The Daily Caller News Foundation – Katelynn Richardson on March 6, 2023
The New York State Unified Court System (UCS) must rehire and provide back pay with interest to employees fired as a result of the system’s vaccine mandate, the state’s Public Employment Relations Board decided last week.
Enforcement of the vaccine mandate must “cease and desist” and the system provide anyone who “lost accrued leave, compensation or employment” back pay with interest “at the maximum legal rate,” the New York Post reported. The decision will impact at least 25 fired court officers, New York State Court Officers Association president Dennis Quirk told the Post.
The UCS told the Daily Caller News Foundation it is “considering all further options.”
“We are reviewing the decision and considering all further options including an appeal,” a UCS spokesperson told the DCNF. “This ruling affects a bit less than 100 people.”
The system fired 103 employees and required four judges work from home last April, according to Reuters. In total, 200 workers resigned, retired, or were fired after the policy was implemented in September 2021, Quirk told the Post. In October, workers were denied a preliminary injunction against the policy.
Administrative Law Judge Mariam Manichaikul ruled that UCS did not meet the criteria for taking “unilateral action in an emergency situation” because it failed to negotiate with the worker unions, according to the Feb. 24 decision obtained by the Post.

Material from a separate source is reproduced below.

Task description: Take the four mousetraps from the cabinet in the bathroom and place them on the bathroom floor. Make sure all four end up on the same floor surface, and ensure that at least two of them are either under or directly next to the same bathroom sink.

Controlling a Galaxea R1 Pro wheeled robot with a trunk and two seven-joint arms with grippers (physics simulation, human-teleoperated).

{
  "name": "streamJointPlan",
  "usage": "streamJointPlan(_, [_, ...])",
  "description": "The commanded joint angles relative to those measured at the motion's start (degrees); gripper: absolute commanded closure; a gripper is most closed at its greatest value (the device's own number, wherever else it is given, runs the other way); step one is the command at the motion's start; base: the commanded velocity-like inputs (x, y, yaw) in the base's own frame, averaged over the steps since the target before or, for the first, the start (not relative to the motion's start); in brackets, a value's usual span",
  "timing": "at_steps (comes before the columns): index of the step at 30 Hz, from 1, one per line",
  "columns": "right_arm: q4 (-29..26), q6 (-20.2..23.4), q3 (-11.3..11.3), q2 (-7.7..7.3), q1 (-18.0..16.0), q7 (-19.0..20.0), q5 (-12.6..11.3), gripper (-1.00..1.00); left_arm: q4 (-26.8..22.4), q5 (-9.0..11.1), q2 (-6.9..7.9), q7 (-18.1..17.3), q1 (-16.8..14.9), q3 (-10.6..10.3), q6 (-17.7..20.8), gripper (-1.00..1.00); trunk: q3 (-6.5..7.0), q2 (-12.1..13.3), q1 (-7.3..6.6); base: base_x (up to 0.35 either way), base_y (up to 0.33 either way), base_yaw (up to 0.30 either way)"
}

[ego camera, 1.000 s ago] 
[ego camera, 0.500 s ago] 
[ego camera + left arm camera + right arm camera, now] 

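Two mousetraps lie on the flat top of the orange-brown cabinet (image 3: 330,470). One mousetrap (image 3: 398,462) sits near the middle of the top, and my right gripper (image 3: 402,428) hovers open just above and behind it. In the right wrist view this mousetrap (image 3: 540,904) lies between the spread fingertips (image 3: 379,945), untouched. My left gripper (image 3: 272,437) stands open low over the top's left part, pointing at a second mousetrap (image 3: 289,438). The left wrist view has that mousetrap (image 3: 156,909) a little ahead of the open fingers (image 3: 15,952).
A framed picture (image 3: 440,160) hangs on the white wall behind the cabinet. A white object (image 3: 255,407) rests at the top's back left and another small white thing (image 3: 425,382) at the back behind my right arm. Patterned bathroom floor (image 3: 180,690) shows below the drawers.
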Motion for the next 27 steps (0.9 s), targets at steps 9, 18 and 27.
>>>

The UCS’ decision to cease talks in December 2021 “when no agreements had been reached nor impasse declared” is a “violation” of the Public Employees’ Fair Employment Act, Manichaikul wrote.
“In adopting the Policies, UCS unilaterally implemented extensive procedures that implicate various terms and conditions of employment, including leave time, compensation, discipline, job security and medical privacy, all of which must be bargained,” Manichaikul wrote, according to the Post.
The mandate was discontinued by the state court system last month after a city court judge sued, arguing that his denial of a religious exemption was a violation of his constitutional rights, according to Reuters. New York City Mayor Eric Adams also ended the vaccine mandate for city workers in early February.
A Staten Island judge ruled in October that NYC sanitation workers should be rehired and given back pay, which the Adams administration is currently appealing, according to NY Daily News.